▶ DIRECTIONS:
Which lines in the data contain the word "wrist"? Please copy each of them.

▶ PROVIDED DATA:
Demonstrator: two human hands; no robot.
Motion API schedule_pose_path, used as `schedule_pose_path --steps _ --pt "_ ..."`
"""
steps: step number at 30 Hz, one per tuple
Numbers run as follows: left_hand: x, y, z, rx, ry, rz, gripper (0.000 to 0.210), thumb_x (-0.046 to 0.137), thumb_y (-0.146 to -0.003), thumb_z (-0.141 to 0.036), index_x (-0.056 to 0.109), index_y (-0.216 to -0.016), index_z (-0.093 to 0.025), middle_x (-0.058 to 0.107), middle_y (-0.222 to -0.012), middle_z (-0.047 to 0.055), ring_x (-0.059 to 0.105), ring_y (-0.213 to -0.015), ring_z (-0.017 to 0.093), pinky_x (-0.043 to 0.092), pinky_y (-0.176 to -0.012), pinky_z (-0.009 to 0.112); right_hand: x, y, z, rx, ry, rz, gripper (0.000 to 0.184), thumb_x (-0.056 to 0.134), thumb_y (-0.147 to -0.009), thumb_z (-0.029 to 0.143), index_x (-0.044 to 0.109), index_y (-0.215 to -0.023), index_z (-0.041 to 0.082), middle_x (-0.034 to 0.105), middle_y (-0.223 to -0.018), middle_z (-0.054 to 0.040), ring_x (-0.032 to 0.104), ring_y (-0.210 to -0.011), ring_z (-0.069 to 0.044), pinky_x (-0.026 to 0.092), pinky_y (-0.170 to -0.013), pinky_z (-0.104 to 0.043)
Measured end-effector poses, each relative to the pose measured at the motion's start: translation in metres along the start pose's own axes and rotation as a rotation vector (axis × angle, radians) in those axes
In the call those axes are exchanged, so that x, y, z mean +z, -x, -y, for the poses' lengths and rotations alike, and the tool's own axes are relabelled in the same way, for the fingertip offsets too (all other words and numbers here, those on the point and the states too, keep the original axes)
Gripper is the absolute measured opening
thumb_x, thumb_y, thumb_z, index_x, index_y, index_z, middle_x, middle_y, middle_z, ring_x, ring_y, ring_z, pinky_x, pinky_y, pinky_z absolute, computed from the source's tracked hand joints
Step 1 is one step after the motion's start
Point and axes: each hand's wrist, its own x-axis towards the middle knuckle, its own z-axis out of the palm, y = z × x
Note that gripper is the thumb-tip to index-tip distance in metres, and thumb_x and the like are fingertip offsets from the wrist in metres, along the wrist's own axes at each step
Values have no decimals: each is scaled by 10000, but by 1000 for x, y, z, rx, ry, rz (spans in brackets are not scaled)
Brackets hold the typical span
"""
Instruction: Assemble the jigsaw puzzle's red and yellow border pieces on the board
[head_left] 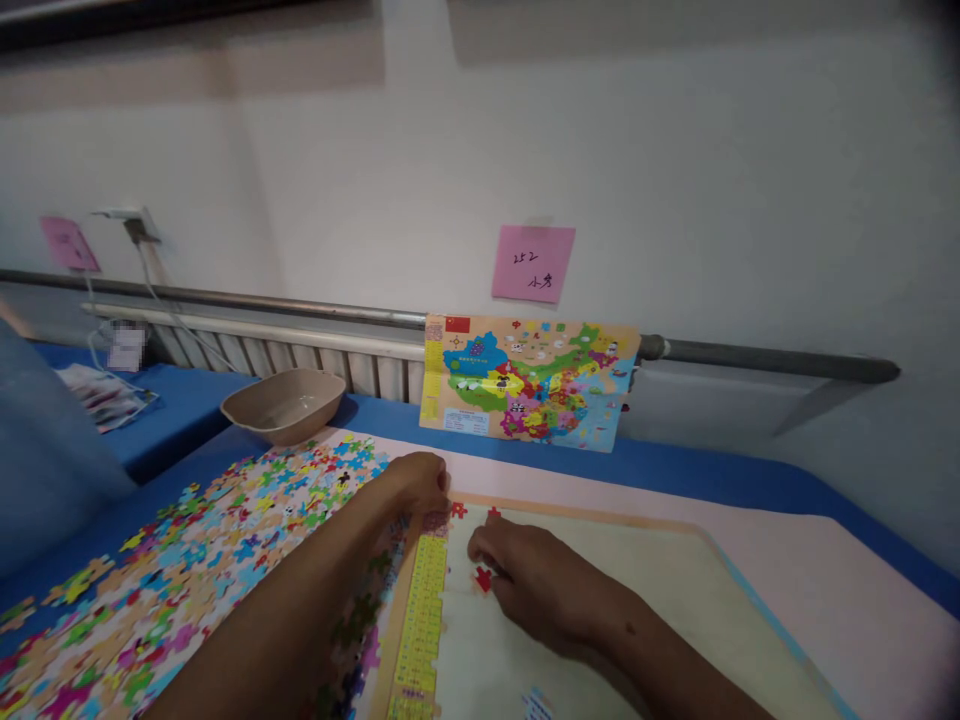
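Observation:
My right hand (517,567) is over the upper left of a jigsaw board (585,595), its fingers closed in a pinch at a red puzzle piece (484,579). Just beyond its knuckles lies a second red piece (494,513). My left hand (421,480) rests at the board's far left corner with curled fingers; whatever is under the fingertips is hidden. Beside those fingertips a red piece (459,510) sits along the top border. A strip of joined yellow pieces (421,600) runs down the board's left side. Near the bottom lies a blue-and-white piece (535,704).
Many loose puzzle pieces (247,540) spread across the left of the table. A beige basin (289,405) stands behind them. A colourful map picture (529,385) leans against the wall pipe (765,360), below a pink note (534,264). Someone's blue-clad side (45,460) shows at far left.

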Motion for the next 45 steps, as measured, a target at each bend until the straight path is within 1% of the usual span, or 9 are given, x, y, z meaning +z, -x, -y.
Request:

▶ TASK ANSWER:
Point and axes: each hand's wrist, its own x-axis towards the middle knuckle, its own z-axis out of the palm, y = z × x
Note that gripper is the thumb-tip to index-tip distance in metres, and thumb_x and the like are fingertip offsets from the wrist in metres, along the wrist's own axes at each step

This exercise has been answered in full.